== Exercise brief ==
Give back the whole listing below exactly.
[[ Source material open ]]
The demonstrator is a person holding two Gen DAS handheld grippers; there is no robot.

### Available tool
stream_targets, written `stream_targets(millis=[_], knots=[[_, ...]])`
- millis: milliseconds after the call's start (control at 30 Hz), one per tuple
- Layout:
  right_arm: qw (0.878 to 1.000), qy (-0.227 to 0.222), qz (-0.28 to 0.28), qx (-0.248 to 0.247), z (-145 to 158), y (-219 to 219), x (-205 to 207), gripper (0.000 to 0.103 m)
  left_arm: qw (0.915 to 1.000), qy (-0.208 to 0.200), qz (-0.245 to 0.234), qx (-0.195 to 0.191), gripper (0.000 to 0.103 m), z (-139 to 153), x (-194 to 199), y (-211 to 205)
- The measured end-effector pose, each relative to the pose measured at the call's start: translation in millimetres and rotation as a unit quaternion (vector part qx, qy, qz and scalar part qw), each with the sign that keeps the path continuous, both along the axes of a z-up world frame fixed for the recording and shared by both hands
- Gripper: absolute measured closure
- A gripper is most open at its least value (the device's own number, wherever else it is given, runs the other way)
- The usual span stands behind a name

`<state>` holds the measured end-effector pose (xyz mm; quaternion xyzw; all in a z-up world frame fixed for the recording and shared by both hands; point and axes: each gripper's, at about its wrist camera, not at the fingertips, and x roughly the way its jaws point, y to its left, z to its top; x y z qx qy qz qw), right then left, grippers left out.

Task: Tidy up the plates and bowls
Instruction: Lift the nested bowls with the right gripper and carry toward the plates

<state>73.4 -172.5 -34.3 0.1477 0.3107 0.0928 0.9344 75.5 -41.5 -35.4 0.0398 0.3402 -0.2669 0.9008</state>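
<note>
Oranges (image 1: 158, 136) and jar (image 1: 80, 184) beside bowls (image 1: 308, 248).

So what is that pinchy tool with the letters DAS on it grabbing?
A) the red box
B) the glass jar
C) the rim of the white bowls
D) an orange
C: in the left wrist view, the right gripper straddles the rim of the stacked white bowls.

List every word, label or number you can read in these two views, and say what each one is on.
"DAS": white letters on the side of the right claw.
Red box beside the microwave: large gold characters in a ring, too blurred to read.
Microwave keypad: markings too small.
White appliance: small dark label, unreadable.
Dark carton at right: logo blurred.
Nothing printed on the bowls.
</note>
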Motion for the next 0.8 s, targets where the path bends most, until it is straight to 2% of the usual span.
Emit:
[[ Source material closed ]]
== Response to this exercise ==
The demonstrator is a person holding two Gen DAS handheld grippers; there is no robot.

### Available tool
stream_targets, written `stream_targets(millis=[_], knots=[[_, ...]])`
- millis: milliseconds after the call's start (control at 30 Hz), one per tuple
- Layout:
  right_arm: qw (0.878 to 1.000), qy (-0.227 to 0.222), qz (-0.28 to 0.28), qx (-0.248 to 0.247), z (-145 to 158), y (-219 to 219), x (-205 to 207), gripper (0.000 to 0.103 m)
  left_arm: qw (0.915 to 1.000), qy (-0.208 to 0.200), qz (-0.245 to 0.234), qx (-0.195 to 0.191), gripper (0.000 to 0.103 m), z (-139 to 153), x (-194 to 199), y (-211 to 205)
- The measured end-effector pose, each relative to the pose measured at the call's start: translation in millimetres and rotation as a unit quaternion (vector part qx, qy, qz and scalar part qw), each with the sign that keeps the path continuous, both along the axes of a z-up world frame fixed for the recording and shared by both hands
- Gripper: absolute measured closure
- A gripper is most open at its least value (the device's own number, wherever else it is given, runs the other way)
- The usual span stands behind a name

`<state>` holds the measured end-effector pose (xyz mm; quaternion xyzw; all in a z-up world frame fixed for the recording and shared by both hands; point and axes: each gripper's, at about its wrist camera, not at the fingertips, and x roughly the way its jaws point, y to its left, z to its top; x y z qx qy qz qw), right then left, grippers left out.

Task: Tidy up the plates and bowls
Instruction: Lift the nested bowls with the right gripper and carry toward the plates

<state>73.4 -172.5 -34.3 0.1477 0.3107 0.0928 0.9344 75.5 -41.5 -35.4 0.0398 0.3402 -0.2669 0.9008</state>
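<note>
Oranges (image 1: 158, 136) and jar (image 1: 80, 184) beside bowls (image 1: 308, 248).

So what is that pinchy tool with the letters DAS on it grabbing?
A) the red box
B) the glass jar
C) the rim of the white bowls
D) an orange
C: in the left wrist view, the right gripper straddles the rim of the stacked white bowls.

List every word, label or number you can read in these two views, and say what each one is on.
"DAS": white letters on the side of the right claw.
Red box beside the microwave: large gold characters in a ring, too blurred to read.
Microwave keypad: markings too small.
White appliance: small dark label, unreadable.
Dark carton at right: logo blurred.
Nothing printed on the bowls.
</note>
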Motion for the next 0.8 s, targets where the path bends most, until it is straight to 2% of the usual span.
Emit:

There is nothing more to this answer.